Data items

——————

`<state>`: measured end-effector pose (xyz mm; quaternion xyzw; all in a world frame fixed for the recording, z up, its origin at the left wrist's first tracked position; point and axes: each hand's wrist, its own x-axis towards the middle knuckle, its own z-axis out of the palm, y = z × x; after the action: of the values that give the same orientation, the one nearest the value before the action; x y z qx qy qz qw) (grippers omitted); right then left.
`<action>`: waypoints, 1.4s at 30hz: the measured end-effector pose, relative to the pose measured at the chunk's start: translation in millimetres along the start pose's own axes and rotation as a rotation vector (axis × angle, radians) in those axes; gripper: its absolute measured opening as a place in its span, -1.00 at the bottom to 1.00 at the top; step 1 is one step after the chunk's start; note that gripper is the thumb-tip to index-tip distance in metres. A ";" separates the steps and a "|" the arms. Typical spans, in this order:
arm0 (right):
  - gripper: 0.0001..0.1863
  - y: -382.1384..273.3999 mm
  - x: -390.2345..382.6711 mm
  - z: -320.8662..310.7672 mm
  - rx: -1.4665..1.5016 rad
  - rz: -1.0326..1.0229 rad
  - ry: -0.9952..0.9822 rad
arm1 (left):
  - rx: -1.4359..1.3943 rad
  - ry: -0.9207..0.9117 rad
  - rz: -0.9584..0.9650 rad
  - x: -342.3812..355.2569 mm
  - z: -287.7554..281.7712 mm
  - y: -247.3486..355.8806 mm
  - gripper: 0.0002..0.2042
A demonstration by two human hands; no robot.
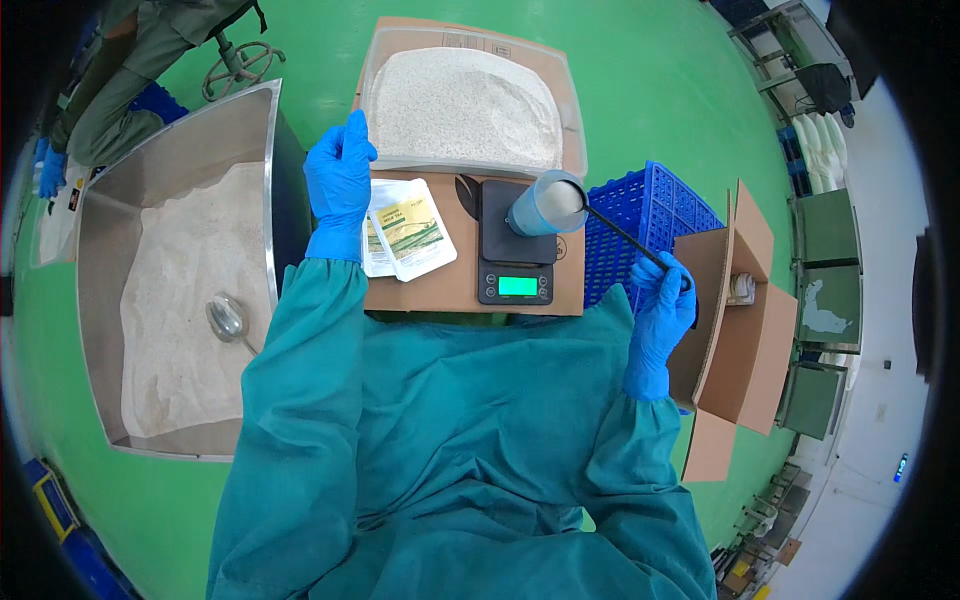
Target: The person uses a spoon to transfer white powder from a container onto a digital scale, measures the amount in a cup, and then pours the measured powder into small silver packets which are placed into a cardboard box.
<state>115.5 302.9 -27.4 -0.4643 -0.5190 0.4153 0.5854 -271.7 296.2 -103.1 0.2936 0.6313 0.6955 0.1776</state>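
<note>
My gloved left hand (pixel 340 170) is raised with fingers closed, beside the clear tub (pixel 570 120) of pale granular powder; whether it holds anything is unclear. Below it lie white pouches with green-and-yellow labels (pixel 415 235) on a cardboard surface (pixel 410 295). A black scale (pixel 515 270) with a lit green display bears a translucent blue cup (pixel 535 215) with pale contents. My gloved right hand (pixel 665 300) grips a long black-handled utensil (pixel 635 240) whose far end reaches the cup's mouth, its tip hard to make out.
At left, a steel bin (pixel 105 210) holds pale powder and a metal scoop (pixel 227 318). A co-worker's gloved hand (pixel 52 170) and legs show at upper left. At right are a blue crate (pixel 630 200), an open cardboard box (pixel 750 350) and green panels (pixel 830 230) along the wall.
</note>
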 end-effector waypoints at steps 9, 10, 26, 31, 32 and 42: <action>-0.68 5.0 1.7 -5.2 0.031 0.020 -0.005 | -0.028 0.001 -0.016 0.1 -2.1 -1.1 -0.52; -0.67 5.7 3.9 -6.9 0.079 0.050 0.009 | -0.069 -0.002 -0.029 -1.2 -2.7 -0.6 -0.51; -0.63 8.4 8.4 -19.4 0.283 0.229 0.083 | -0.107 0.009 -0.037 1.1 -4.3 -5.5 -0.50; -0.62 3.9 7.9 -16.8 0.262 0.222 0.107 | -0.103 -0.023 0.024 1.0 -4.7 -6.9 -0.50; -0.62 5.3 8.6 -18.9 0.260 0.212 0.099 | -0.103 -0.023 0.024 1.2 -4.4 -6.8 -0.50; -0.62 8.6 9.0 -23.4 0.253 0.176 0.061 | -0.071 -0.018 0.011 2.0 -5.3 -7.7 -0.53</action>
<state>139.7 310.9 -34.5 -0.4427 -0.4019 0.5128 0.6161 -277.5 294.5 -110.4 0.2970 0.6030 0.7157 0.1896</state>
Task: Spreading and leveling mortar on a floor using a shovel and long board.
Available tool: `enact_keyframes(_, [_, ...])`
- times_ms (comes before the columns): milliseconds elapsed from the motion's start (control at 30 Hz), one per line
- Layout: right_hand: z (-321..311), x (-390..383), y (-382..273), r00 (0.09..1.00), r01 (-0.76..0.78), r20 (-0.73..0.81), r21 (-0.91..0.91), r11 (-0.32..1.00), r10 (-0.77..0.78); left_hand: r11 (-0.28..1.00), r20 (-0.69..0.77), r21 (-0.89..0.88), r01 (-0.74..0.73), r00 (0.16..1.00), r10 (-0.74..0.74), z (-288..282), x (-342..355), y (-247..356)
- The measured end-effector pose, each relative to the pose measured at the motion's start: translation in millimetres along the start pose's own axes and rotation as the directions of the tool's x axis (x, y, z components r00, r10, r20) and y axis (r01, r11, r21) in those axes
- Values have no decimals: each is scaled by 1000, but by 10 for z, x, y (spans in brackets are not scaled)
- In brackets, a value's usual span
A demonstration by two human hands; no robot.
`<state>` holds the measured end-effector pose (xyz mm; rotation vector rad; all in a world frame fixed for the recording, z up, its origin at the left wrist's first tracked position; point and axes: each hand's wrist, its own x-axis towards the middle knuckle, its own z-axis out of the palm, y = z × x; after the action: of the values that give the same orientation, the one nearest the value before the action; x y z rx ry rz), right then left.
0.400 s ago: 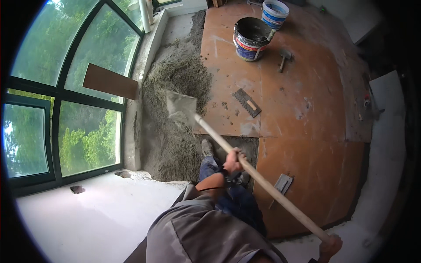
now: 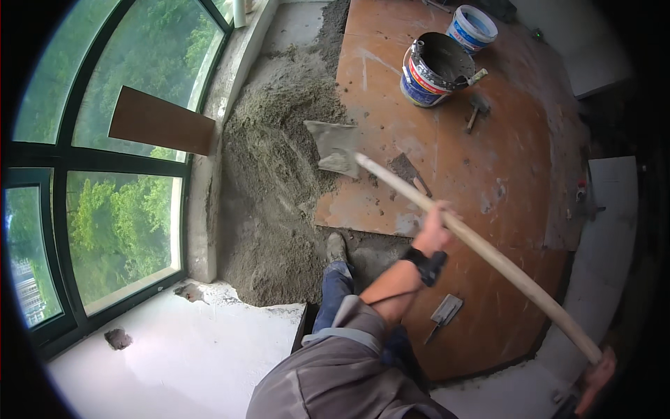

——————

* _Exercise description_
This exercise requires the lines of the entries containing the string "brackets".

* _Your solution_
- Values have no decimals: each is scaled by 1000, but by 10 for z, x, y (spans in brackets are not scaled)
- In brackets, a value's usual span

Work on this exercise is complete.